Pakar Hukum Tata Negara Menilai Minimnya Oposisi Pemerintahan Prabowo-Gibran Sebagai Tanda Bahaya
Pakar Hukum Tata Negara Bivitri Susanti mengomentari minimnya partisipasi oposisi di pemerintahan Prabowo-Gibran.
Penulis: Rahmat Fajar Nugraha
Editor: Dewi Agustina
Laporan Wartawan Tribunnews.com, Rahmat W Nugraha
TRIBUNNEWS.COM, JAKARTA - Pakar Hukum Tata Negara dari Sekolah Tinggi Hukum (STH) Indonesia Jentera, Bivitri Susanti mengomentari minimnya partisipasi oposisi di pemerintahan Prabowo.
Diketahui saat ini NasDem sudah menentukan sikap tak masuk kabinet pemerintahan Prabowo dan PDIP belum tentukan sikap.
Sementara itu parpol parlemen lainnya mendukung pemerintahan Prabowo mendatang.
"Bahaya banget, demokrasi kalau nggak ada oposisi menurut saya bukan demokrasi tapi otokrasi," kata Bivitri kepada Tribunnews.com di Jakarta, Selasa (5/10/2024).
Baca juga: Batal Masuk Kabinet? 2 Hari Tak Ada Kader PDIP Dipanggil Prabowo, Dasco hingga Puan Buka Suara
Karena menurut Bivitri tidak akan ada pengawasan terhadap pemerintahan.
"Jadi ini kabar yang sangat sangat buruk," terangnya.
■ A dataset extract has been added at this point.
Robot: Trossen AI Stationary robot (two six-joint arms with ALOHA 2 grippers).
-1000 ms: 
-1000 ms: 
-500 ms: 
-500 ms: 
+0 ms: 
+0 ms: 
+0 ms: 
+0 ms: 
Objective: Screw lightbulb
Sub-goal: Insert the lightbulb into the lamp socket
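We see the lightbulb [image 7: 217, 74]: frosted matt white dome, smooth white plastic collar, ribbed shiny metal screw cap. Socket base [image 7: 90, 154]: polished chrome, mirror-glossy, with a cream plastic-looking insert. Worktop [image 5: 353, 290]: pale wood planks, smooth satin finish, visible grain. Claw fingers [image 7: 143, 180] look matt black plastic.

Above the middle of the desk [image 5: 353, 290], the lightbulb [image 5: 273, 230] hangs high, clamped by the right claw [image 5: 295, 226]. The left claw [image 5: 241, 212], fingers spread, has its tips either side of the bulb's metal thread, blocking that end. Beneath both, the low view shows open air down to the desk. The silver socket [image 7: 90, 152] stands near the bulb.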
Bivitri mengatakan pada pemerintahan sebelumnya ada partai oposisi. Banyak perundang-undangan yang tak berpihak rakyat diloloskan.
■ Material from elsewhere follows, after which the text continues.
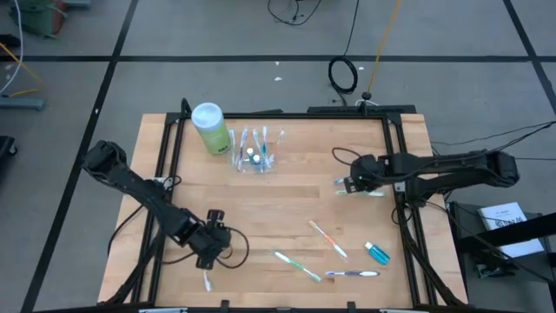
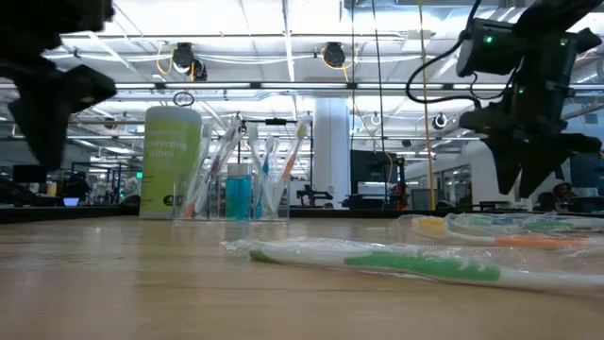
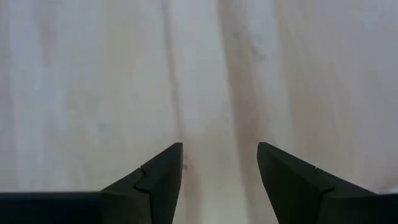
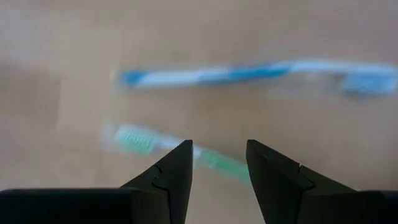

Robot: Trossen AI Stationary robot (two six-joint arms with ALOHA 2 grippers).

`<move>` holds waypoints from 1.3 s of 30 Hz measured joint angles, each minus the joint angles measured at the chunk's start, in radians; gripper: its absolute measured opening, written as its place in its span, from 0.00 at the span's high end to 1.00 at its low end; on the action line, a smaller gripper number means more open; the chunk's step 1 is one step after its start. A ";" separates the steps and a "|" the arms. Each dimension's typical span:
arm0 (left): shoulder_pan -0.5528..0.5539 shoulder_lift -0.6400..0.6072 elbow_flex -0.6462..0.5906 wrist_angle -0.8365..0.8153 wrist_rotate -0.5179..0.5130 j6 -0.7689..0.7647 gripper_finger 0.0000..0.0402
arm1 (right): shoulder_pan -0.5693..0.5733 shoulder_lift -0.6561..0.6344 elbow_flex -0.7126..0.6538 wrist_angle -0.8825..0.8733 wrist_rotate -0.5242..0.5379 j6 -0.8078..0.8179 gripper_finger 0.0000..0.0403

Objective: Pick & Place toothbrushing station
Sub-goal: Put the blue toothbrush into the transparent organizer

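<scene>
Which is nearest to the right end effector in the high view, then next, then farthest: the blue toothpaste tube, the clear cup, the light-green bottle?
From the right end effector:
1. Blue toothpaste tube, front right of table.
2. Clear cup, back centre.
3. Light-green bottle, back left.

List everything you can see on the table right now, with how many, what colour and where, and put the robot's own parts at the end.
Table: one, light wood, dark frame rails along its sides.
Clear cup: one, back centre, holding several toothbrushes and a blue tube.
Light-green bottle: one, white cap, just left of the cup.
Orange toothbrush: one, white and orange, front right of centre.
Green toothbrush: one, white and green, front centre.
Blue toothbrush: one, front right, beside the green one's end.
Toothpaste tube: one, blue, front right.
Toothbrushes under the right tool: two, one blue, one green.
Left tool: open, front left, over bare wood.
Right tool: open, right of centre.
</scene>
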 joint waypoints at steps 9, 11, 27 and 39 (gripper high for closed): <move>0.059 0.000 0.000 0.001 -0.017 -0.010 0.47 | -0.246 -0.005 -0.046 0.068 -0.145 0.022 0.65; 0.059 0.000 0.000 0.001 -0.018 -0.010 0.47 | -0.284 -0.005 -0.077 0.106 -0.150 0.071 0.65; 0.059 0.000 0.000 0.001 -0.017 -0.010 0.47 | -0.512 -0.008 -0.311 0.509 -0.255 0.225 0.65; 0.057 0.000 0.000 0.000 -0.007 -0.014 0.47 | -0.591 -0.007 -0.406 0.731 -0.332 0.006 0.85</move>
"Dulu masih ada (oposisi) Demokrat sama PKS itu aja dilibas terus. Buat Cipta Kerja lewat, mau bikin UU Minerba lewat. Apalagi kalau nggak ada (oposisi), jadi perdebatan bahkan nggak akan ada," terangnya.
Dia juga menyoroti gemuknya kabinet pemerintah Prabowo. Hal ini dinilainya bakal menimbulkan permasalahan.
"Menurut saya nggak bagus (kabinet gemuk) karena keberhasilan suatu pemerintahan tidak tergantung pada kuantitas menteri," kata Bivitri.
Ia menerangkan bakal terjadi banyak permasalahan dengan banyaknya jumlah kabinet menteri di pemerintahan.
Baca juga: Lemahnya Kultur Oposisi Hingga Pendanaan Parpol Jadi Penyebab Gemuknya Kabinet Prabowo
"Jadi kalau misalnya kemudian kementerian malah dipecah-pecah. Jadi lebih banyak masalah, itu yang akan timbul," terangnya.
Selain itu menurutnya buat kementerian baru dan bongkar kementerian butuh waktu yang lama untuk jadi stabil, minimal dua tahun.
"Itu semua akan membuat kementerian mungkin nggak jalan dengan cepat untuk menjalankan portofolionya masing-masing," tandasnya.